Things got worse, when our light bulb blew. Why do such things happed in such times? Kero and Karithi stole the communal toilet bulb. I had just gotten into the house, and they were telling me about the bulb…when guys came looking for the toilet bulb! You see, Kero had gone round borrowing a bulb, and when they didn’t get the toilet bulb, the first people they suspected, were us! I told them that I had bought the bulb on my way home. They said they wanted to see the packaging and I told them to check the trash bin.

Then I got really angry.

“Look at us! You think we, four grown men, can’t afford 40 shillings to buy a bulb? Is that what you are trying to say?”

I was so worked up, they apologized and left in a huff…we were left falling over ourselves with laughter. …. Till we remembered we didn’t have anything to eat.

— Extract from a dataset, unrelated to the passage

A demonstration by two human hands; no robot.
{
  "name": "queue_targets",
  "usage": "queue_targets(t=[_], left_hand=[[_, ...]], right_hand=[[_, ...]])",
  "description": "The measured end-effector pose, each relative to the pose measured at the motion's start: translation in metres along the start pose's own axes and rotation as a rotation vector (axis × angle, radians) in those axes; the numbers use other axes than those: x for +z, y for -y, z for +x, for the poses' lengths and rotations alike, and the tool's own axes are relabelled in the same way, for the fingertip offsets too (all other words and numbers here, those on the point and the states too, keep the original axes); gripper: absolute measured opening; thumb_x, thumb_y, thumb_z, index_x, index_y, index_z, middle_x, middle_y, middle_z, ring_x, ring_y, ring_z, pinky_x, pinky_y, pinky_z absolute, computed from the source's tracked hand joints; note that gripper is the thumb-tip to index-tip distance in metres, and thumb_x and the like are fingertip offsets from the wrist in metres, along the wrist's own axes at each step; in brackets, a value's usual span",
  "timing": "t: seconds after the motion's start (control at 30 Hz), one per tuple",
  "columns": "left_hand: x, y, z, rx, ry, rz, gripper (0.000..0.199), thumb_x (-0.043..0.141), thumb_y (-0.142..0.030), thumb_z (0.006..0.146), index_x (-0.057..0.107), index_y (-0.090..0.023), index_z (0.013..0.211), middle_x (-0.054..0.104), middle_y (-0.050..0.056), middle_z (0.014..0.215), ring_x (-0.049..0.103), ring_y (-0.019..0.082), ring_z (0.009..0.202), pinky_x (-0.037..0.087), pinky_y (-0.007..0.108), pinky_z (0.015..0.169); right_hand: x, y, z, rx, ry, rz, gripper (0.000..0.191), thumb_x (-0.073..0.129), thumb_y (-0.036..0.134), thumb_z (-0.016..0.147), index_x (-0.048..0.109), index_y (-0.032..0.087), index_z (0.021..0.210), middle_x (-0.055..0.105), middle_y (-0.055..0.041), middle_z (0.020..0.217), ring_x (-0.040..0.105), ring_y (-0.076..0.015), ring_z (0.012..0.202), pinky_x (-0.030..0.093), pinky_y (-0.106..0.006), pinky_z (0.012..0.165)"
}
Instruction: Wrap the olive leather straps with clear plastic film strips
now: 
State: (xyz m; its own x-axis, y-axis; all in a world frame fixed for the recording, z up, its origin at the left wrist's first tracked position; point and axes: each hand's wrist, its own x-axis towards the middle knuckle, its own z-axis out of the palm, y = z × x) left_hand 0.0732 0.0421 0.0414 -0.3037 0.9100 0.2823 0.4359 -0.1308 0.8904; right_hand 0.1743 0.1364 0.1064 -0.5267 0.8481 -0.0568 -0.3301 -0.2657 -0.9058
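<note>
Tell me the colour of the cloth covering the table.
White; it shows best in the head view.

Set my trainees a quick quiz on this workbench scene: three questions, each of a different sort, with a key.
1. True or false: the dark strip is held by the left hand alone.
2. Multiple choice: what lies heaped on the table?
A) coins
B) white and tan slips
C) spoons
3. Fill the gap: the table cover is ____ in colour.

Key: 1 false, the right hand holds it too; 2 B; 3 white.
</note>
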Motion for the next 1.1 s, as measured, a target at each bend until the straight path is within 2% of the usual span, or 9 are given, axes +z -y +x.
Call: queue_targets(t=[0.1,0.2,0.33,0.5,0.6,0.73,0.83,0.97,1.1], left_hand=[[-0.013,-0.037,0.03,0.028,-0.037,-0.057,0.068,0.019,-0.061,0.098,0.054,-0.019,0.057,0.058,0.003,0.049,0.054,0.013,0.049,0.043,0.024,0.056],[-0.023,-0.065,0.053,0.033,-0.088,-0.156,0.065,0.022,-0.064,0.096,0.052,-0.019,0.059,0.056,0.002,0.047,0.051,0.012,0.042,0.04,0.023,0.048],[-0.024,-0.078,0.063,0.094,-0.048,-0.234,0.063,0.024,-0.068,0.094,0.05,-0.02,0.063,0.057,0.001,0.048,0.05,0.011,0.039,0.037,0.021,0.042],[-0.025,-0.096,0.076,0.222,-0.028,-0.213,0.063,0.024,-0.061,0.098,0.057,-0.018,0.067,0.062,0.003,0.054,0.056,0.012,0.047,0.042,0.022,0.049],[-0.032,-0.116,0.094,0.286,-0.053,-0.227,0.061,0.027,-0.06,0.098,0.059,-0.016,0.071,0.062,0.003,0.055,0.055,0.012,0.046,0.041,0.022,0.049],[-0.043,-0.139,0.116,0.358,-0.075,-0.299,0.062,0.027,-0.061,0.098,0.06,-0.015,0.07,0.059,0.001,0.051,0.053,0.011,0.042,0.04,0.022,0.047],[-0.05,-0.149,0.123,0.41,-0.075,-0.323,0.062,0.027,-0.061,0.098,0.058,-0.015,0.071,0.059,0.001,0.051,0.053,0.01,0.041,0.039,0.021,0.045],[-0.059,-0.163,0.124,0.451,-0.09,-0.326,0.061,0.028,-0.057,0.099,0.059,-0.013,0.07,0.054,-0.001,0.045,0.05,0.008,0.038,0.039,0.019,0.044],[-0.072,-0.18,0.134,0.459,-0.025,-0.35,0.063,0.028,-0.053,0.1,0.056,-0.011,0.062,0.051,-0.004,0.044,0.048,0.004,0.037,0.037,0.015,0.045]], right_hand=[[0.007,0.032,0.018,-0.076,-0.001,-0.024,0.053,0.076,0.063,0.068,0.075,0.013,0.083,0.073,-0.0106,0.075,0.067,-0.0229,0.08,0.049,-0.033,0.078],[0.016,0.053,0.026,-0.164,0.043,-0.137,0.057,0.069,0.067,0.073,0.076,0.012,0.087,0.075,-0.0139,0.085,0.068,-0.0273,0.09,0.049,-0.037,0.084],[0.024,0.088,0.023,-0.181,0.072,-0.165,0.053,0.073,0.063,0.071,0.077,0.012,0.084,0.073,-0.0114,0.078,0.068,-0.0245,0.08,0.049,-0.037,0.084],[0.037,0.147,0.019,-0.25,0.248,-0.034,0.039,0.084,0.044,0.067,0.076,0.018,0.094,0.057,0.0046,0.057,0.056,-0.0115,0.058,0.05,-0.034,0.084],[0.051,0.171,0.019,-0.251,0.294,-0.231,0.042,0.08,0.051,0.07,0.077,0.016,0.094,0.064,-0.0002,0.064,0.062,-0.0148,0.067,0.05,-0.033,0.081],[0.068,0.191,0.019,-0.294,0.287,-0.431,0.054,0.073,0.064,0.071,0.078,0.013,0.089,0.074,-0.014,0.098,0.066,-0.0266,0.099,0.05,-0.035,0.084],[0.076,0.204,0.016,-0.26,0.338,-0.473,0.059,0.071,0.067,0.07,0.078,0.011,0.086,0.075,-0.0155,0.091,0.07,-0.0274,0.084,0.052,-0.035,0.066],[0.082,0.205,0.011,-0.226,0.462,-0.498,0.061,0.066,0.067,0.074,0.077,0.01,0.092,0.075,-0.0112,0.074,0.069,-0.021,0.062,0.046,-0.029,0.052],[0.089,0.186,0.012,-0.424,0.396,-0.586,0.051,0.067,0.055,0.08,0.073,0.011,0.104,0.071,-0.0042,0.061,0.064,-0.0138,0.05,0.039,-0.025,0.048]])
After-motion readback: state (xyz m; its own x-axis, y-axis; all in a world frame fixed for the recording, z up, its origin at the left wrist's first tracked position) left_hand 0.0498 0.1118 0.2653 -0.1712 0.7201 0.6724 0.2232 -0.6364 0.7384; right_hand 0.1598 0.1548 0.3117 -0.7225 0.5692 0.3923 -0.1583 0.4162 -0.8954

I called Alex and told him I had nothing to eat, and I was sitting the exam the following morning. He said he was in town, and only had Sh. 100. I told him I needed it. Could he bring it? He said he would need Sh. 40 for fare…so we bargained and I asked him to bring the Sh. 60 if he didn’t want us to die. I pride myself in good friends…. Alex brought us the Sh. 60.

The issue was what to do with it. We walked into a cafe, all four of us, and couldn’t afford a meal. So we settled for the craziest combination. Soup, bean soup, is free when you eat food. So we asked for bread and bean gravy. That’s sirua.

We ate bread with sirua!

We spent Sh. 50, and had some change to spare… I was to use this Sh. 10 the following morning on my way to the exam. So, I took tea and some cake, left the money on the counter, and fled! I never knew how much that cost…And I didn’t hang around to know! I ran all the way to the exam centre. And happily did my morning paper. By the time that was done, I had an M-Pesa message, my monthly allowance, from dad.

We used this money to move the very next day…on a mkokoteni, all the way to the next phase of our lives, Plot 10!

All our stuff fit on the mkokoteni like this, and we ran after it, all 10 kilometres. Pass the marathon medals, please.
Pic: The Drome Diaries
Nairobi had almost won one against us.

6 Comments Nairobi Initiation 4: “We Ate Bread With Sirua!”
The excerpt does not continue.